Get a 2nd hard drive, backup your data to it often and when any major
program changes are made make an image and your always protected.
 
This may sound like a dumb question, but the programs that make a ghost
image of a hard drive's contents--does this mean that all the contents of a
drive are copied, or just the operating system's crucial files? Thanks.
If one has a 20 GB drive, is the ghost image also 20 GB?

Of course it does not sound dumb, at least not on my computer, where I
have to _read_ your message, not listen to it....


Norton actually sells a program by the name of "Ghost xxx", but it, like
Drive Image and others, creates a complete image of everything that is
on your computer, save perhaps the dust on the monitor screen.

Would the image be 20 megs? No, these programs use compression
techniques.
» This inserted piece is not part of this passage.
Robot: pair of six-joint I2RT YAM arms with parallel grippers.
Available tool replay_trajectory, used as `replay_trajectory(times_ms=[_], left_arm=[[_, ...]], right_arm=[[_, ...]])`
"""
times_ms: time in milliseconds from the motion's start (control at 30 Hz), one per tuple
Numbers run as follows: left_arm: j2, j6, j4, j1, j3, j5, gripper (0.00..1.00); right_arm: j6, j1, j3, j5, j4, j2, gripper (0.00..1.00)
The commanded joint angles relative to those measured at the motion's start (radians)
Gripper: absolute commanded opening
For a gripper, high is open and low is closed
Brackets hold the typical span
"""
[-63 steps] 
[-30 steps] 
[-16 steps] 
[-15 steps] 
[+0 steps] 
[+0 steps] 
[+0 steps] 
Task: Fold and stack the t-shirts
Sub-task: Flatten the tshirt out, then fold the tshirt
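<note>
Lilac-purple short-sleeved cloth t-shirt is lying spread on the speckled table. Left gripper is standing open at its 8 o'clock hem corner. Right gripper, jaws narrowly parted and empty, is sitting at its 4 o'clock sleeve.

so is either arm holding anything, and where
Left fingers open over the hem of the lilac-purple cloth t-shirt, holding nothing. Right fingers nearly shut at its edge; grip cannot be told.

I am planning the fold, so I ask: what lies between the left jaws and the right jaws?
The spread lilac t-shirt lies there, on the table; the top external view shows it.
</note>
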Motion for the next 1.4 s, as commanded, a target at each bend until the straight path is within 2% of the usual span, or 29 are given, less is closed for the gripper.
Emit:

Drive Image 7, for example, recommends 40%, but offers 45%
and 50%. Of course, the image is not going to be of any empty space on
the hard disk, so a backup of a 20GB disk would not likely be 10GB at
50% compression.
 
Actually, there is an option in Ghost to even include "empty space" in
the image, and there are situations where this is necessary, for example
it's the only way to move a system with this year's TurboTax and still
have TurboTax worked (they used a copy protection / product activation
scheme that puts data in unused reserved sectors). This feature is also
used in forensic (police and law enforcement) work as it preserves data
that was in files that had been erased.
 
| This may sound like a dumb question, but the programs that make a ghost
| image of a hard drive's contents--does this mean that all the contents of a
| drive are copied, or just the operating system's crucial files? Thanks.
| If one has a 20 GB drive, is the ghost image also 20 GB?

Norton Ghost can be set to copy an entire drive or just one partition on that
drive. It compresses files depending on the types of files involved. If files
are already substantially compressed, Ghost won't tend to compress them much
more. The partition I store my MP3 files on currently has 26.6GB of data. The
recent Ghost image of that partition is 22.2GB. Of course, MP3s are already
rather highly compressed.

If targeted to a hard drive, the Ghost image is broken up into 2GB chunks plus a
smaller final chunk. When I Ghosted my laptop hard drive to CD, chunk size
defaulted to 702MB on each 700MB CD-R except the last one.